Se si ipotizzassero 10 euro al mese esentasse di cui il 50 per cento a carico delle imprese e il restante 50 per cento – 5 euro mese – a carico dei lavoratori, esteso anche ai singoli professionisti iscritti agli Ordini, tramite le rispettive Casse previdenziali, ai lavoratori autonomi singoli, ai dipendenti pubblici (devolvendo a questo scopo la quota assistenziale già oggi versata, anche dallo Stato e dagli altri enti pubblici), in Veneto una possibile stima, peraltro “contenuta”, del gettito prodotto andrebbe dai 200 ai 250 milioni di euro (il fondo regionale è di 750 milioni)
Con sacrifici “relativi”, e in parte già sostenuti dal sistema sociale, i benefici che ne deriverebbero sono facilmente immaginabili: riduzione della retta in residenza protetta, aumento del contributo per l’assistenza a domicilio, retta agevolata per la frequenza a un centro diurno o per inserimenti temporanei di sollievo in struttura protetta ecc.
La raccolta delle risorse e la gestione di tale Fondo, effettuata a titolo gratuito, in costante collegamento e coerente con le regole di quello Regionale, dovrebbe essere affidata agli stessi rappresentanti di coloro che concorrono alla sua formazione.
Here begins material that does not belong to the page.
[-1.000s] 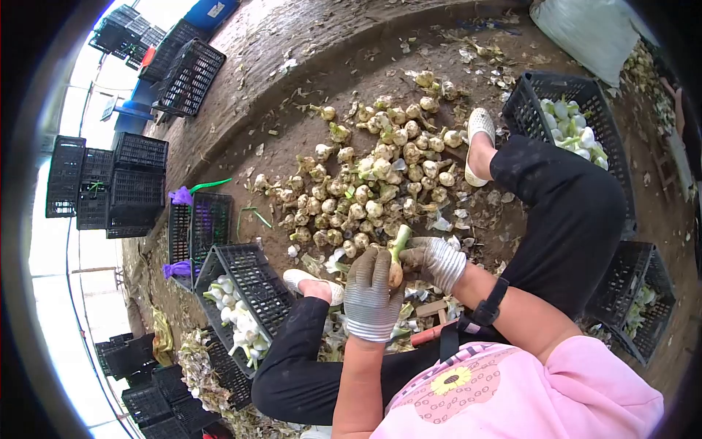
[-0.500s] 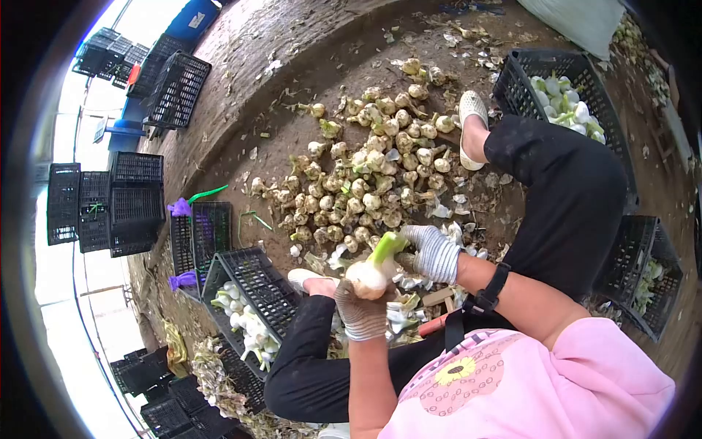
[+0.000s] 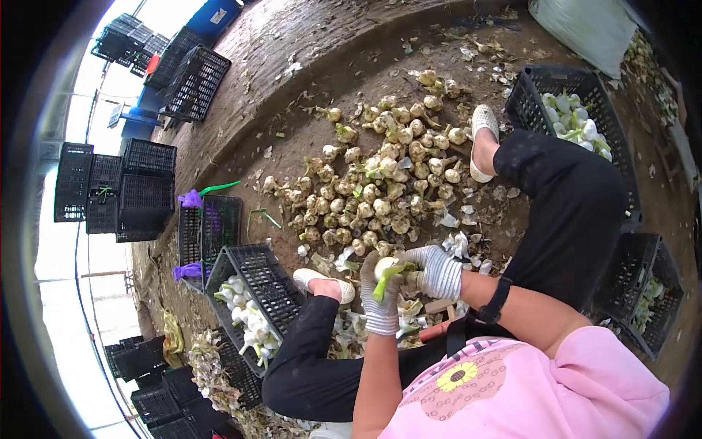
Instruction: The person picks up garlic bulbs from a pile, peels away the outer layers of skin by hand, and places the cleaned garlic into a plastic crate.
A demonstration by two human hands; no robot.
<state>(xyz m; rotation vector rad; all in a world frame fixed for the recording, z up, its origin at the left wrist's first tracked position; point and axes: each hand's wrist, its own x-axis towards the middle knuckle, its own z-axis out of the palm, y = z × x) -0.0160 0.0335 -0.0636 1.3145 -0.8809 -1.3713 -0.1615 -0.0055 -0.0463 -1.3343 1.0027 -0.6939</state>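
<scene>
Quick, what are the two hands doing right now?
Left hand: closed around the white garlic bulb with a green stalk.
Right hand: closed, fingers gripping the same bulb.

A: Place type?
B: Outdoor farm sorting yard. Bare dirt ground (image 3: 307, 88), big heap of unpeeled garlic bulbs (image 3: 380, 183) lying straight on it, husk scraps all around.
A: Other cues?
B: Black plastic crates (image 3: 117, 186) stacked far left, more crates (image 3: 252, 293) near left and (image 3: 578, 110) right holding cleaned white bulbs. White sack (image 3: 585, 25) far right, daylight at left edge.
</scene>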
Periodicamente nel corso dell’anno tale fondo darà pubblicamente conto dell’utilizzo di quanto raccolto.
Gentile assessore, le grandi riforme che lei sta attuando in questo settore (Ipab, accreditamenti, convenzionamenti, etc.) abbisognano anche di un sostegno economico nuovo. Noi affidiamo alla sua sensibilità e alla sua conoscenza dei macro-sistemi regionali queste piste di lavoro, certamente da affinare e da condividere con altri decisori pubblici. Peraltro certi, come siamo, che dare una soluzione a tutto questo valorizzerebbe ancor più l’autonomia regionale in tema di cure a lungo termine, ci confermiamo disponibili a incontrarci nelle modalità e nei tempi che riterrà più opportuni.
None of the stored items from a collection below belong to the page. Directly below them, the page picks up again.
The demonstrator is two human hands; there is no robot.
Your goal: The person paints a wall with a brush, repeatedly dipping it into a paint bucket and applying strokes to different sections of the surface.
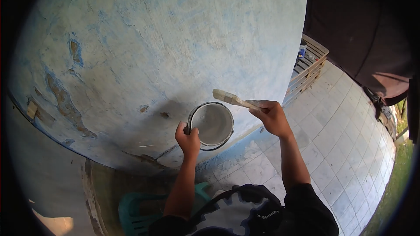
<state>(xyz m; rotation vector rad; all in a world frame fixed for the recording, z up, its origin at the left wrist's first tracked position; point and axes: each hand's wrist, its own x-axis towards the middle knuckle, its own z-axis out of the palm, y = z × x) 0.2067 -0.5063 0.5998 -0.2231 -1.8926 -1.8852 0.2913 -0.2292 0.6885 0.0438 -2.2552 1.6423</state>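
Note:
A round bucket point(212, 124) with a dark rim and pale, whitish inside is held near the wall by my left hand point(187, 139), whose fingers and thumb grip its left edge. My right hand point(272, 117) is closed around the handle of a paint brush point(229, 98). The brush's pale bristles point left, just above the bucket's upper rim and in front of the wall point(175, 39). That wall is whitish over blue, with peeled brown patches at the left.
A green plastic chair point(130, 212) stands below my left forearm. Pale floor tiles point(323, 135) run along the right. A slatted wooden rack point(308, 67) holding a small can is behind the wall's edge. Dark fabric point(354, 22) hangs at the upper right.

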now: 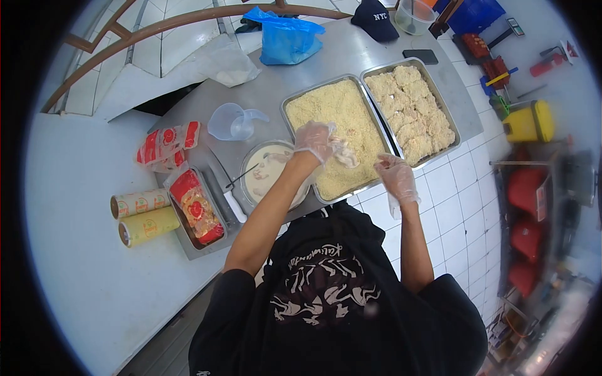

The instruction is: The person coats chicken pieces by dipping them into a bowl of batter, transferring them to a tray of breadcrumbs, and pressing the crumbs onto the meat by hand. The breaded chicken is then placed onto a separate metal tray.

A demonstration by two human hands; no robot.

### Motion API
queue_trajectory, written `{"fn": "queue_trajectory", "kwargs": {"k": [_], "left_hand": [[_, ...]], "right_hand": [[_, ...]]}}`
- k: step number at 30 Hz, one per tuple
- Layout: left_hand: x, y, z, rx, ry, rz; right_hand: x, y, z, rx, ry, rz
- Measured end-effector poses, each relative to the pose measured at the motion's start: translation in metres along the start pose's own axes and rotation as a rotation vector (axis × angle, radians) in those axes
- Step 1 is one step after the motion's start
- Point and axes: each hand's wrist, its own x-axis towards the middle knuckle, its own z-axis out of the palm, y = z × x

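Observation:
My left hand (315, 140), in a clear plastic glove, reaches over a metal tray of pale breadcrumbs (320, 105). Its fingers are closed on a wet, batter-coated piece of chicken (345, 154) at the crumb surface. Also gloved, my right hand (397, 177) hovers by the tray's right edge, fingers loosely bent and apart, with nothing visible in it. Left of the crumbs is a round bowl of white batter (268, 150) with pieces of meat and a thin dark utensil in it. A second tray (456, 133) holds several crumb-coated pieces (411, 106).
A measuring jug (232, 123), a white-handled knife (234, 205) and a metal pan of bagged meat (197, 210) lie to the left. Two printed rolls (149, 227) are beyond them. At the back are a blue bag (288, 41), a cap (375, 20) and a phone (420, 57).

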Motion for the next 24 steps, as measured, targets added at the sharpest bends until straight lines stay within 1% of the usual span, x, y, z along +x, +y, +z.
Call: {"fn": "queue_trajectory", "kwargs": {"k": [2,3,4,5,6,7,8,9,10,11,12,13,14,16,17,18,19,20,21,22,23,24], "left_hand": [[0.011,-0.005,0.003,0.116,-0.091,-0.052],[0.01,-0.006,0.0,0.114,-0.085,-0.053],[0.004,-0.009,-0.002,0.091,-0.025,-0.026],[-0.004,-0.012,-0.005,0.069,0.035,0.0],[-0.013,-0.015,-0.008,0.07,0.038,-0.005],[-0.024,-0.018,-0.011,-0.017,0.082,-0.024],[-0.035,-0.021,-0.014,-0.105,0.126,-0.042],[-0.046,-0.026,-0.018,-0.105,0.131,-0.048],[-0.058,-0.031,-0.023,-0.176,0.171,-0.002],[-0.07,-0.037,-0.027,-0.247,0.213,0.044],[-0.081,-0.042,-0.028,-0.252,0.222,0.037],[-0.095,-0.046,-0.028,-0.283,0.19,-0.07],[-0.106,-0.051,-0.029,-0.315,0.16,-0.177],[-0.123,-0.081,-0.009,-0.346,0.22,-0.199],[-0.132,-0.089,0.001,-0.371,0.259,-0.218],[-0.137,-0.083,-0.007,-0.381,0.268,-0.229],[-0.143,-0.077,-0.016,-0.549,0.294,-0.265],[-0.148,-0.072,-0.021,-0.718,0.32,-0.298],[-0.154,-0.075,-0.015,-0.725,0.326,-0.305],[-0.159,-0.081,-0.005,-0.596,0.31,-0.328],[-0.163,-0.084,0.0,-0.466,0.292,-0.349],[-0.166,-0.079,-0.005,-0.468,0.296,-0.35]], "right_hand": [[0.008,0.017,0.02,-0.189,0.056,-0.072],[0.015,0.023,0.031,-0.318,0.073,-0.218],[0.02,0.031,0.039,-0.32,0.073,-0.221],[0.018,0.015,0.048,-0.514,0.035,-0.183],[0.017,0.003,0.057,-0.708,-0.005,-0.145],[0.025,0.007,0.069,-0.772,-0.104,-0.057],[0.027,0.01,0.076,-0.774,-0.106,-0.063],[0.03,0.013,0.083,-0.807,-0.057,-0.096],[0.034,0.017,0.089,-0.842,-0.009,-0.13],[0.046,0.036,0.1,-0.848,-0.009,-0.14],[0.062,0.066,0.111,-0.684,0.023,-0.184],[0.069,0.082,0.115,-0.523,0.049,-0.224],[0.068,0.069,0.105,-0.534,0.045,-0.233],[0.062,0.011,0.069,-0.541,-0.293,0.035],[0.061,-0.003,0.06,-0.556,-0.299,0.026],[0.063,-0.013,0.052,-0.444,-0.359,-0.033],[0.066,-0.02,0.047,-0.33,-0.418,-0.09],[0.073,-0.024,0.045,-0.343,-0.423,-0.095],[0.082,-0.029,0.043,-0.51,-0.313,-0.245],[0.092,-0.035,0.044,-0.67,-0.198,-0.397],[0.105,-0.033,0.051,-0.673,-0.198,-0.402],[0.121,-0.02,0.066,-0.983,-0.171,-0.464]]}}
Chi sono i firmatari della lettera
La lettera aperta indirizzata all'assessore regionale Manuela Lanzarin, è firmata da Alberto Leoni ed Ernesto Burattin.
Leoni è presidente della fondazione Gaspari Bressan. Nata nel 1909, gestisce l'omonima struttura a Isola Vicentina che eroga servizi di tipo sanitario e socio-assistenziale ad anziani non più completamente autosufficienti.
Burattin, direttore generale dell'Oic di Padova, è da pochi mesi segretario regionale Cida, la confederazione dirigenti e alte professionalità. Nata nel 1946, la Cida vuol essere un punto di riferimento per una classe dirigente che ritrovi la propria missione a servizio del Paese oltre che della singola impresa (pubblica o privata), contrastando la tendenza a rifugiarsi nel privato.